So Ruth Chang had this idea. When faced with hard decisions, what is the basis for makingĀ our choices?
As it turns out, she may have inadvertently discovered the difference between operating in a fixed system determined by destiny and operating in an open system like that associated with free will. The distinction is easy to perceive, but the explanation of how these operations take place is much harder to explain.
For instance, can both destiny and free will coexist? Can both systems coincide in our reality? They can if we stop to consider the consciousness of the individual involved. At its heart, “Reality” is not an external, objective truth but instead an internal, subjective one in which we are all participants – as protagonists – in our own stories. With this in place, the systems of destiny and free will simply become a choice. A choice that is based upon the conditioning of the individual at the dashboard pulling the levers.

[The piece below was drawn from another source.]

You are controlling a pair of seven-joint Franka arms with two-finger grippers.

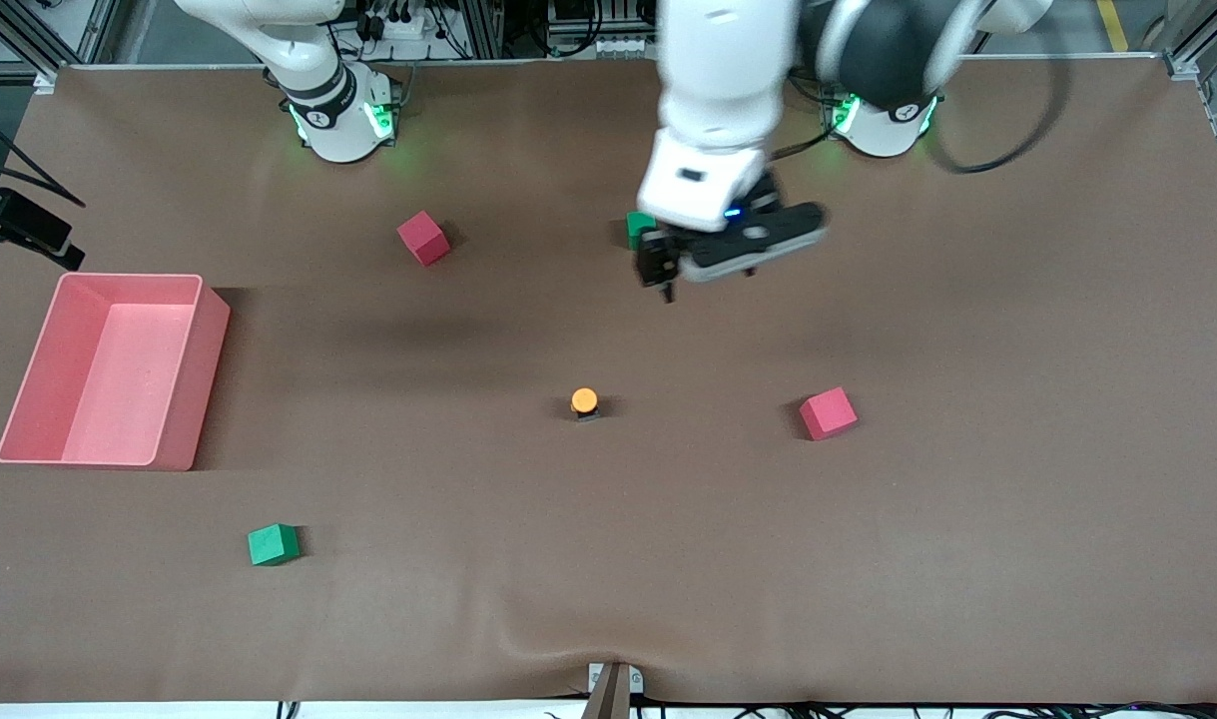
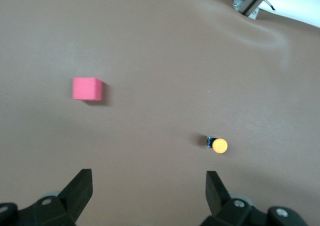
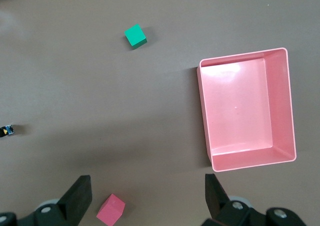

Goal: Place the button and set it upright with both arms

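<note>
The button (image 1: pixel 584 401) is sitting upright mid-bench (image 1: pixel 608 559). The left tool (image 1: pixel 660 272) is hanging over the bench, wide open and empty. The right tool (image 3: pixel 147 198) is waiting up high, also wide open, holding nothing.

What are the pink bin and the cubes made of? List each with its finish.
Pink bin: likely moulded plastic, smooth with a slight sheen; light glares off its floor. Red cubes and green cube: probably foam or painted wood; matte, flat colour, no glare.
</note>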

Ruth Chang’s TED talk really helps illustrate this idea. It wasn’t the intended purpose of her talk, but it does become apparent that it can serve as an example.
Basically, any hard choice is an opportunity for us to live out this potential for shaping the universe. We will have our lives dictated to us or will we become the author of our own lives, making the story as we go along?

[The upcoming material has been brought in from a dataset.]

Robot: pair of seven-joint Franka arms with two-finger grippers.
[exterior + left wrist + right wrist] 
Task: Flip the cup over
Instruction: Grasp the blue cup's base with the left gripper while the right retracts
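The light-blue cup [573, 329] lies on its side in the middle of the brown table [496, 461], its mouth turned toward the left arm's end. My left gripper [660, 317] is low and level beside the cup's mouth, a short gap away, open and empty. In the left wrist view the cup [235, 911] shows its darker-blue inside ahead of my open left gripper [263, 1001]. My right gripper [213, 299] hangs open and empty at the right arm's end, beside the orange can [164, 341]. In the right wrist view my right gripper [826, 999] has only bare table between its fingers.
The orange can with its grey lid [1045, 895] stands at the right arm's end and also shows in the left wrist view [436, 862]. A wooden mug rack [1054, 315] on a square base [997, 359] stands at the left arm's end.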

Coupled with Carol Dweck’s Mindest, The New Pyschology of Success this begins to make even more sense. Dweck proposes that there are two basic categories of people – fixed mindsets and growth mindsets. Fixed mindsets are people who have a tendency to believe in the values of things like IQ ratings and that failure is not an action but an identity. There are only opportunities to prove oneself. The growth mindset, however, offers the opposite. Things are not static, but dynamic. Nothing is predetermined because learning is a way to expand potential, rather than define it. Limits are meant to be approached and surpassed, not contain and shackle.

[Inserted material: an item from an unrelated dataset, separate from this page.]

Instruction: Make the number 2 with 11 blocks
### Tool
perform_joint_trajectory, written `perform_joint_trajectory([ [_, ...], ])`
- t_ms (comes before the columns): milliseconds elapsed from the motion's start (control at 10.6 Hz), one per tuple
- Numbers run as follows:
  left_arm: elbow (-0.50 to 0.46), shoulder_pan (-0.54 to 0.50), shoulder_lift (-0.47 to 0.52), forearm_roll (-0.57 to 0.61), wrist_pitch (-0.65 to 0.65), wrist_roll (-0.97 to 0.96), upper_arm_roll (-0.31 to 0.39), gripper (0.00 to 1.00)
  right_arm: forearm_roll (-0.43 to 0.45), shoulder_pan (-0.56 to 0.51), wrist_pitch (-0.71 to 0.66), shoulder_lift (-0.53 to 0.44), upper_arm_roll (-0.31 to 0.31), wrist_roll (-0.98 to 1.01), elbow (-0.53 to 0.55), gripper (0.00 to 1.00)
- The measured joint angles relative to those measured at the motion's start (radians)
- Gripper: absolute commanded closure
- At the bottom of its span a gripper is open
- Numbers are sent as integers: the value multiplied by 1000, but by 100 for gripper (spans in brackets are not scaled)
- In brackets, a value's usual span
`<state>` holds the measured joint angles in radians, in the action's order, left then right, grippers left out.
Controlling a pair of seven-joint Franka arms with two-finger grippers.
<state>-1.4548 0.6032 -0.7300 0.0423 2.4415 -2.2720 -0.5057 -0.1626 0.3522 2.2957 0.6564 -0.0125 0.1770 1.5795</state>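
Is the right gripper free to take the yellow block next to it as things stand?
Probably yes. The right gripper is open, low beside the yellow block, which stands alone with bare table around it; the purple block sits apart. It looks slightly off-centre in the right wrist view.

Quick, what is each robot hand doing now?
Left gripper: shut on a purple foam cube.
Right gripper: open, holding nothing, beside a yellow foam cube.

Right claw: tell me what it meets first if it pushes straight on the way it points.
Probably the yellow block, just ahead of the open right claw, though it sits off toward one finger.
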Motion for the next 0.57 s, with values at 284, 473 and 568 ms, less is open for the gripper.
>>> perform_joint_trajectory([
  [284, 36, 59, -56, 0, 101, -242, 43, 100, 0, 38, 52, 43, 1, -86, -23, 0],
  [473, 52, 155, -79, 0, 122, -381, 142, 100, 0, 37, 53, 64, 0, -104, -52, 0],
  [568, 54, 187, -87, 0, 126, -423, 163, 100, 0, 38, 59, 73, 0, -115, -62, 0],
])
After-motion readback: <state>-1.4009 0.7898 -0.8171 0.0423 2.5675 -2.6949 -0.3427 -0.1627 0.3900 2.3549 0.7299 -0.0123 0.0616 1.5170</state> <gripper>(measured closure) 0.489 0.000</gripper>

I have often stated that there are two types of people in the world and we see this repeatedly throughout history. There are those who value security and those that value freedom. Both have strong, emotional ties to their creeds and both seem to find themselves diametrically opposed to the other. Security types will want to limit freedoms so that everyone can feel protected whereas freedom types belief risk is the main ingredient in life – one should have the ability to fail in order to truly value success.
Destiny, security, fixed mindsets. Freewill, freedom, growth mindsets. These are the yin and yang of our reality and it comes from an internal well, springing forth from our perception of ourselves, our lives, and our relation to the world around us. These are not external, fixed truths that exist absolutely ruling over all of our lives. We have the ability to simply move from one side to the other. We have choice.
This is what Ruth Chang has hit upon. That the difference between the choices offered in a hard choice is that we have the opportunity to demonstrate freewill. We are not enslaved to reason, as she puts it. The easy choices are so because there is a reason, hard and fast, for which we have made that choice. In that scenario, we are enslaved to reason – whatever that may be, it may be an externally imposed one that has its value in our early lives. It could be tied to nutrition (eat the salad instead of the pizza), or it could be tethered to a moral teaching (that is a sin and therefore I cannot do that). These are reasons that may have been digested by ourselves but not created by us. In these instances of dictated reason, we are not the authors rationalizing our own motives. Yet, with hard choices, when faced with two items that are not quantitative but qualitative, and requiring a more subjective analysis, then we are making up our own reasons for choosing choice A or B. In other words, we are demonstrating our ability to exercise freewill and this is the heart of living life. Ultimately, whether or not we choose to live our lives as we wish or have them dictated to us, both options extend from a choice. Perhaps we prefer to live our lives favoring what we perceive to be more stable and therefore value security more; perhaps we feel that the unknown is what gives value to our lives and each day is an opportunity to go and explore.
It becomes clear that when we decide to make our own reasons for doing something, we are executing freewill. When we decide to live our lives according to reasons that have been given to us, then we are living our lives according to a fixed fate or in accordance with destiny. The means by which we rationalize this outcome becomes a reflection of our lives and not only how we perceive our world, but how we perceive our place in it.